> EXERCISE DESCRIPTION
Pictures excluded, copy all of the data below exactly.

> SOURCE MATERIAL
..............................

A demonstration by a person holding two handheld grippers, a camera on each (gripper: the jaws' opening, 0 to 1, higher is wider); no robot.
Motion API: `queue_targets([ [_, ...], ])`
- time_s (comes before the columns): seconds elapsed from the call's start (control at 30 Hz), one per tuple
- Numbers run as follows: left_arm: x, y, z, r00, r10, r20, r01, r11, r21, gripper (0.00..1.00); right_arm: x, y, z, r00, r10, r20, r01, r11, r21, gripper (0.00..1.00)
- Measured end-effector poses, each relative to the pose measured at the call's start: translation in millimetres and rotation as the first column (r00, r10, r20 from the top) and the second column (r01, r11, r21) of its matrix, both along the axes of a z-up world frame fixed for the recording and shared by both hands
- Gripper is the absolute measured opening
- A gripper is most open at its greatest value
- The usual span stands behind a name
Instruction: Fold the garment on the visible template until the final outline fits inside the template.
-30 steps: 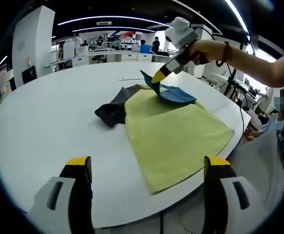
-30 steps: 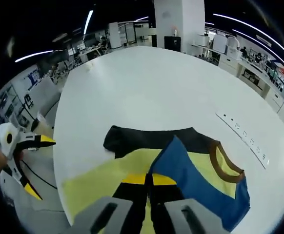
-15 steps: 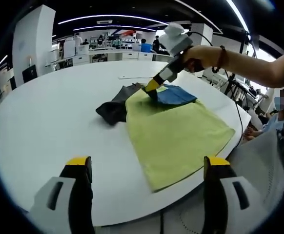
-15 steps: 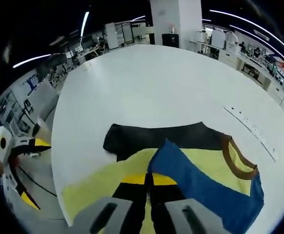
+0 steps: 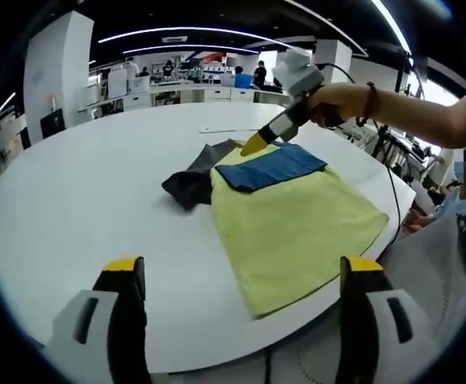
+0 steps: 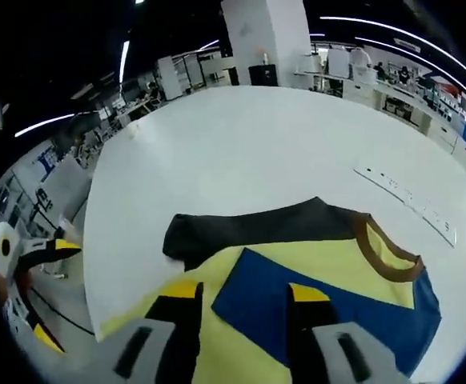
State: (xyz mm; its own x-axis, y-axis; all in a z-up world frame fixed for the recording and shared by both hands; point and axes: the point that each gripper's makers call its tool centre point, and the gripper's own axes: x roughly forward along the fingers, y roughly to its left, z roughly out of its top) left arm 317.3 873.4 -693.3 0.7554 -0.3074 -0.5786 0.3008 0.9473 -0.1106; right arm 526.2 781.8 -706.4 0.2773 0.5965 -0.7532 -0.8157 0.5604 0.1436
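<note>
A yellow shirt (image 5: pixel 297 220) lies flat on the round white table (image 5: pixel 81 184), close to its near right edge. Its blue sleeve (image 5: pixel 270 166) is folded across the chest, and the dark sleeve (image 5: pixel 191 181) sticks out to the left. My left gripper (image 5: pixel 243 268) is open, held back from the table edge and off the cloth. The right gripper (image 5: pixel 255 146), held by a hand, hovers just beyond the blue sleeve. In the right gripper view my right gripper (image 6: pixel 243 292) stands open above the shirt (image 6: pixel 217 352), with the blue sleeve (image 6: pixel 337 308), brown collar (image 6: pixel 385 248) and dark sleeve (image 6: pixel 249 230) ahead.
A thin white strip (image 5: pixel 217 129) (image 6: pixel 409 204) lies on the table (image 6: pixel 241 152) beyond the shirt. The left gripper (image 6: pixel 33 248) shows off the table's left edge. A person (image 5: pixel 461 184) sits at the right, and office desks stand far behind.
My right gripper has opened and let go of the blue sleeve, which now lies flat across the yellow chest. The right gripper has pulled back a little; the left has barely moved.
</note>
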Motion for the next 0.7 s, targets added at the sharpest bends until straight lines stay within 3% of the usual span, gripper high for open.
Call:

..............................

> REPLY
A demonstration by a person holding two handheld grippers, a camera on each (gripper: the jaws' opening, 0 to 1, higher is wider); no robot.
Motion API: `queue_targets([ [_, ...], ])`
- time_s (comes before the columns): seconds elapsed from the call's start (control at 30 Hz), one per tuple
- Numbers run as follows: left_arm: x, y, z, r00, r10, r20, r01, r11, r21, gripper (0.00..1.00); right_arm: x, y, z, r00, r10, r20, r01, r11, r21, gripper (0.00..1.00)
- Measured end-effector poses, each relative to the pose measured at the call's start: translation in millimetres and rotation as the first column (r00, r10, r20 from the top) and the second column (r01, r11, r21) of its matrix, both along the axes of a z-up world frame fixed for the recording and shared by both hands
- Gripper is the absolute measured opening
- A gripper is most open at its greatest value
- The usual span stands behind a name
Instruction: Fold the garment on the visible template until the final outline fits inside the template.
-30 steps: 
-30 steps: 
-15 steps: 
-15 steps: 
+0 steps: 
+0 steps: 
State: (xyz mm; its own x-axis, y-axis; all in a z-up world frame fixed for the recording and shared by both hands; point and axes: the point that each gripper's makers call its tool centre point, and the gripper's own axes: x roughly forward along the fingers, y roughly to its left, z roughly out of its top) left arm 317.3 873.4 -693.3 0.7554 -0.3074 -0.5786 0.3008 0.9473 -0.1106; right arm 526.2 781.8 -706.4 0.2773 0.5965 -0.7532 -0.8157 0.5604 0.1436
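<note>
A yellow shirt (image 5: pixel 297 220) lies flat on the round white table (image 5: pixel 81 184), close to its near right edge. Its blue sleeve (image 5: pixel 270 166) is folded across the chest, and the dark sleeve (image 5: pixel 191 181) sticks out to the left. My left gripper (image 5: pixel 243 268) is open, held back from the table edge and off the cloth. The right gripper (image 5: pixel 255 146), held by a hand, hovers just beyond the blue sleeve. In the right gripper view my right gripper (image 6: pixel 243 292) stands open above the shirt (image 6: pixel 217 352), with the blue sleeve (image 6: pixel 337 308), brown collar (image 6: pixel 385 248) and dark sleeve (image 6: pixel 249 230) ahead.
A thin white strip (image 5: pixel 217 129) (image 6: pixel 409 204) lies on the table (image 6: pixel 241 152) beyond the shirt. The left gripper (image 6: pixel 33 248) shows off the table's left edge. A person (image 5: pixel 461 184) sits at the right, and office desks stand far behind.
My right gripper has opened and let go of the blue sleeve, which now lies flat across the yellow chest. The right gripper has pulled back a little; the left has barely moved.
</note>
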Motion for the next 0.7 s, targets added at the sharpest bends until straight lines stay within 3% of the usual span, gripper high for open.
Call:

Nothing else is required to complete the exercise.